Hey so I’m an 18 year old college student I’ve had ocd for a long time but I never wanted to admit this aspect of it as part of it and I still don’t. That’s why I won’t say it cause I’ll just end up crying again. I don’t even want to post about it cause this would just make the problem real. I know I’m not sexually attracted to them but my mind wants to trick me and I end up getting confused on which is rlly me, like the other aspects of my ocd. It spiked ig when someone sent me a meme and it was fine but at the end of it it showed a child being shown in a sexual way which was suppose to I guess be funny but it wasn’t rlly funny to me at all and got uncomfortable and the pocd thoughts came in hard and I had such a bad panic attack and then I felt the need to go back and check to see what I was feeling and went to the video the next day after avoiding it to see which after reading the threads here is I guess a big no no? I know I’m not sexually attracted but my mind is playing these games and confuses me and I’m so scared to even talk to my therapist about it or ask people for help cause what if they think I’m a pedophile?
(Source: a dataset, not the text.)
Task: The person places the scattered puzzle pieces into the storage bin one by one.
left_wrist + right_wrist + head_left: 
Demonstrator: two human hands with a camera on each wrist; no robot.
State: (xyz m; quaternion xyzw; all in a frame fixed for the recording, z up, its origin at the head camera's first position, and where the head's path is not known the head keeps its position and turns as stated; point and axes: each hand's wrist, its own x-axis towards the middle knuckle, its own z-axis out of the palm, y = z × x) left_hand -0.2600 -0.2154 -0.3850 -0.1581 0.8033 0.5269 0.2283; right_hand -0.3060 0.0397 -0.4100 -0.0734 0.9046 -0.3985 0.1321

Children genuinely make me happy and I have a motherly instinct to care for them but my mind turns it into something darker and I know I don’t think of these kids sexually but it’s like I have the power to?And that freaks me out so much and it won’t leave me alone I don’t know what to do I know I’m not one but my mind is tricking me and it’s freaking me out and if my mind says it could be what if other people think I am no one I trust will even understand idk what to do I just needed to put this somewhere to vent
hi everyone! i struggle really badly with pocd. today ive been trying to not avoid places where i know there will be children and watch harmless videos that have come on my feed on social media instead of scrolling straight past them and it has helped a bit. but i keep getting awful thoughts of like thinking i like these thoughts and i do actually want these thoughts and that i really am a p*dophile and i feel like it’s setting me back but i know i have to face that and just carry on. i also keep having doubts of whether this really is ocd and i really am an awful person. i hate it so so much and i keep having panic attacks which make me overwhelmed and i just see no way out. is this normal? if anyone could share their experiences or just some advice it would be very much appreciated!